Task brief: Print out the data below with every line intact.

Dataset section:
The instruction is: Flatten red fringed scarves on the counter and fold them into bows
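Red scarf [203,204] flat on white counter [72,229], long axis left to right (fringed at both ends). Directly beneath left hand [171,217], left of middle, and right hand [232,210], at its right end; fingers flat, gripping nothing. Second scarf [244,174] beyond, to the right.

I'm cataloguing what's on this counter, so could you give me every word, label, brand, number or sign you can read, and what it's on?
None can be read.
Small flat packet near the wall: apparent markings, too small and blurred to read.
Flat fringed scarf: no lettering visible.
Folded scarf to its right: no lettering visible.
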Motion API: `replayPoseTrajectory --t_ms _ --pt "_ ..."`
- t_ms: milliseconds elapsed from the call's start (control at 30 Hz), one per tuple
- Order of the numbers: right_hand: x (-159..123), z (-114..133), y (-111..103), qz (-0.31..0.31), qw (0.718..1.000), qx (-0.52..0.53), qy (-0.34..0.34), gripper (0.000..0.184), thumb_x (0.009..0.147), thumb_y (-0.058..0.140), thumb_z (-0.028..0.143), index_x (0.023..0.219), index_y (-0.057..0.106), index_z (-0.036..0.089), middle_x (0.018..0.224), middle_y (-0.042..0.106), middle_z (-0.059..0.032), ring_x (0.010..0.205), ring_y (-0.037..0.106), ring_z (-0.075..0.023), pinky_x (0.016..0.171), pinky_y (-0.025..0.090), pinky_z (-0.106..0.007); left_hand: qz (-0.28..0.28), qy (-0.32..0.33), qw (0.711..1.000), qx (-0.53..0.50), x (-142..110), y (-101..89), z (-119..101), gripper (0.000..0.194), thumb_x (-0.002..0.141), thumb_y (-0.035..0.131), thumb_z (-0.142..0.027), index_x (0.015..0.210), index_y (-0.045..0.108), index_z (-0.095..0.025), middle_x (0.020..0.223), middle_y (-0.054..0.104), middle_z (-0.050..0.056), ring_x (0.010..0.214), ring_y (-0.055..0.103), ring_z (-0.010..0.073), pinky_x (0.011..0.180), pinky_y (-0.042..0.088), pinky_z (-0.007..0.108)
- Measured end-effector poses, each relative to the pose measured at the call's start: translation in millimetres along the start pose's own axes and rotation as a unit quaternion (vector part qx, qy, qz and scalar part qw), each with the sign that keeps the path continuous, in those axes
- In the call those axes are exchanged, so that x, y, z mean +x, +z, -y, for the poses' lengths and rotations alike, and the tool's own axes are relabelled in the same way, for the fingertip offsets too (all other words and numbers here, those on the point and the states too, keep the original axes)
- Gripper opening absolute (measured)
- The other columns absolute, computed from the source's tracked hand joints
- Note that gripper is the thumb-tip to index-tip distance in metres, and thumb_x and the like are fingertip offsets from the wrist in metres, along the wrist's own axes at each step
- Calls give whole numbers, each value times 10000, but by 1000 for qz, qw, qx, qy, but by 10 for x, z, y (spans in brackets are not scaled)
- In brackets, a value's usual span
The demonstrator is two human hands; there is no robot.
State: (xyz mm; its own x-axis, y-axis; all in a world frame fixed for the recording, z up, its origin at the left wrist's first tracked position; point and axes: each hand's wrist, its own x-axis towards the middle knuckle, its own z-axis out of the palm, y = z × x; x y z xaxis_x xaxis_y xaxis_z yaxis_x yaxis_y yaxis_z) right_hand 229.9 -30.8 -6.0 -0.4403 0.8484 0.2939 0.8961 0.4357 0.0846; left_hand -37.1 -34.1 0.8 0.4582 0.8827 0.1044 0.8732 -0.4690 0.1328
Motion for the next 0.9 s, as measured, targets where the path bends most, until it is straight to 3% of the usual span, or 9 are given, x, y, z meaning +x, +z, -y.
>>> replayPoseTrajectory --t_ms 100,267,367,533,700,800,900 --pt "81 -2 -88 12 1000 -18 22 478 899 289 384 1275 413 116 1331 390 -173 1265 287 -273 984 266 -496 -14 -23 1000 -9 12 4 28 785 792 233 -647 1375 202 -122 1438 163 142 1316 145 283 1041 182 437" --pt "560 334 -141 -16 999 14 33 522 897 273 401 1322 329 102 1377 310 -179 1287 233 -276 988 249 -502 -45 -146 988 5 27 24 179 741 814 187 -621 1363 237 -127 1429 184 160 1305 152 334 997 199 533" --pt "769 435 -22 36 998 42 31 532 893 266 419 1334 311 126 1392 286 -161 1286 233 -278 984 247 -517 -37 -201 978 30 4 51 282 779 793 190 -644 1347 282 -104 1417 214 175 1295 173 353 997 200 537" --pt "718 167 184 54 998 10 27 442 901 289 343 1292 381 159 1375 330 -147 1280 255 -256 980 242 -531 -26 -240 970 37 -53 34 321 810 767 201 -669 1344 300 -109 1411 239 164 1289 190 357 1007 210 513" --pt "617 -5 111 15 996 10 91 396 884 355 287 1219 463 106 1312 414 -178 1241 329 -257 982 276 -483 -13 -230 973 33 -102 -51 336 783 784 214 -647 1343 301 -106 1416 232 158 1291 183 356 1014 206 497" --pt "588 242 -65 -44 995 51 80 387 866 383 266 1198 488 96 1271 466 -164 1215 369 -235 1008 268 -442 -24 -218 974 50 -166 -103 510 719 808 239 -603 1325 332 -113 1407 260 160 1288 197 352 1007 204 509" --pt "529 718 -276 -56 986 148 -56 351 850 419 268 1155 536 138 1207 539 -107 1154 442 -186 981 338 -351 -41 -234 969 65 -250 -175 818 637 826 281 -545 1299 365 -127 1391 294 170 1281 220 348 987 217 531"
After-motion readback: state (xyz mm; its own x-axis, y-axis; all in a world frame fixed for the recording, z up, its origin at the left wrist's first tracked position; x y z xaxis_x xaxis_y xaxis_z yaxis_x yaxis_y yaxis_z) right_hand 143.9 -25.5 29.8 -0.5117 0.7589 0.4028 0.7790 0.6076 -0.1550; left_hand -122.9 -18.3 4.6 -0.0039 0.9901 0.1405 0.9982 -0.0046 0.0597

Exercise answer:
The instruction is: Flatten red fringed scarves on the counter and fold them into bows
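Red scarf [203,204] flat on white counter [72,229], long axis left to right (fringed at both ends). Directly beneath left hand [171,217], left of middle, and right hand [232,210], at its right end; fingers flat, gripping nothing. Second scarf [244,174] beyond, to the right.

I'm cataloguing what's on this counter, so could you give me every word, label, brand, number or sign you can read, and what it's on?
None can be read.
Small flat packet near the wall: apparent markings, too small and blurred to read.
Flat fringed scarf: no lettering visible.
Folded scarf to its right: no lettering visible.
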Motion API: `replayPoseTrajectory --t_ms _ --pt "_ ..."`
- t_ms: milliseconds elapsed from the call's start (control at 30 Hz), one per tuple
- Order of the numbers: right_hand: x (-159..123), z (-114..133), y (-111..103), qz (-0.31..0.31), qw (0.718..1.000), qx (-0.52..0.53), qy (-0.34..0.34), gripper (0.000..0.184), thumb_x (0.009..0.147), thumb_y (-0.058..0.140), thumb_z (-0.028..0.143), index_x (0.023..0.219), index_y (-0.057..0.106), index_z (-0.036..0.089), middle_x (0.018..0.224), middle_y (-0.042..0.106), middle_z (-0.059..0.032), ring_x (0.010..0.205), ring_y (-0.037..0.106), ring_z (-0.075..0.023), pinky_x (0.016..0.171), pinky_y (-0.025..0.090), pinky_z (-0.106..0.007); left_hand: qz (-0.28..0.28), qy (-0.32..0.33), qw (0.711..1.000), qx (-0.53..0.50), x (-142..110), y (-101..89), z (-119..101), gripper (0.000..0.194), thumb_x (-0.002..0.141), thumb_y (-0.035..0.131), thumb_z (-0.142..0.027), index_x (0.015..0.210), index_y (-0.045..0.108), index_z (-0.095..0.025), middle_x (0.020..0.223), middle_y (-0.054..0.104), middle_z (-0.050..0.056), ring_x (0.010..0.214), ring_y (-0.055..0.103), ring_z (-0.010..0.073), pinky_x (0.011..0.180), pinky_y (-0.042..0.088), pinky_z (-0.007..0.108)
- Measured end-effector poses, each relative to the pose measured at the call's start: translation in millimetres along the start pose's own axes and rotation as a unit quaternion (vector part qx, qy, qz and scalar part qw), each with the sign that keeps the path continuous, in those axes
- In the call those axes are exchanged, so that x, y, z mean +x, +z, -y, for the poses' lengths and rotations alike, and the tool's own axes are relabelled in the same way, for the fingertip offsets too (all other words and numbers here, those on the point and the states too, keep the original axes)
- Gripper opening absolute (measured)
- The other columns absolute, computed from the source's tracked hand joints
- Note that gripper is the thumb-tip to index-tip distance in metres, and thumb_x and the like are fingertip offsets from the wrist in metres, along the wrist's own axes at each step
- Calls give whole numbers, each value times 10000, but by 1000 for qz, qw, qx, qy, but by 10 for x, z, y (spans in brackets are not scaled)
- In brackets, a value's usual span
The demonstrator is two human hands; there is no robot.
State: (xyz mm; its own x-axis, y-axis; all in a world frame fixed for the recording, z up, its origin at the left wrist's first tracked position; point and axes: each hand's wrist, its own x-axis towards the middle knuckle, its own z-axis out of the palm, y = z × x; x y z xaxis_x xaxis_y xaxis_z yaxis_x yaxis_y yaxis_z) right_hand 229.9 -30.8 -6.0 -0.4403 0.8484 0.2939 0.8961 0.4357 0.0846; left_hand -37.1 -34.1 0.8 0.4582 0.8827 0.1044 0.8732 -0.4690 0.1328
Motion for the next 0.9 s, as measured, targets where the path bends most, until it is straight to 3% of the usual span, or 9 are given, x, y, z meaning +x, +z, -y.
>>> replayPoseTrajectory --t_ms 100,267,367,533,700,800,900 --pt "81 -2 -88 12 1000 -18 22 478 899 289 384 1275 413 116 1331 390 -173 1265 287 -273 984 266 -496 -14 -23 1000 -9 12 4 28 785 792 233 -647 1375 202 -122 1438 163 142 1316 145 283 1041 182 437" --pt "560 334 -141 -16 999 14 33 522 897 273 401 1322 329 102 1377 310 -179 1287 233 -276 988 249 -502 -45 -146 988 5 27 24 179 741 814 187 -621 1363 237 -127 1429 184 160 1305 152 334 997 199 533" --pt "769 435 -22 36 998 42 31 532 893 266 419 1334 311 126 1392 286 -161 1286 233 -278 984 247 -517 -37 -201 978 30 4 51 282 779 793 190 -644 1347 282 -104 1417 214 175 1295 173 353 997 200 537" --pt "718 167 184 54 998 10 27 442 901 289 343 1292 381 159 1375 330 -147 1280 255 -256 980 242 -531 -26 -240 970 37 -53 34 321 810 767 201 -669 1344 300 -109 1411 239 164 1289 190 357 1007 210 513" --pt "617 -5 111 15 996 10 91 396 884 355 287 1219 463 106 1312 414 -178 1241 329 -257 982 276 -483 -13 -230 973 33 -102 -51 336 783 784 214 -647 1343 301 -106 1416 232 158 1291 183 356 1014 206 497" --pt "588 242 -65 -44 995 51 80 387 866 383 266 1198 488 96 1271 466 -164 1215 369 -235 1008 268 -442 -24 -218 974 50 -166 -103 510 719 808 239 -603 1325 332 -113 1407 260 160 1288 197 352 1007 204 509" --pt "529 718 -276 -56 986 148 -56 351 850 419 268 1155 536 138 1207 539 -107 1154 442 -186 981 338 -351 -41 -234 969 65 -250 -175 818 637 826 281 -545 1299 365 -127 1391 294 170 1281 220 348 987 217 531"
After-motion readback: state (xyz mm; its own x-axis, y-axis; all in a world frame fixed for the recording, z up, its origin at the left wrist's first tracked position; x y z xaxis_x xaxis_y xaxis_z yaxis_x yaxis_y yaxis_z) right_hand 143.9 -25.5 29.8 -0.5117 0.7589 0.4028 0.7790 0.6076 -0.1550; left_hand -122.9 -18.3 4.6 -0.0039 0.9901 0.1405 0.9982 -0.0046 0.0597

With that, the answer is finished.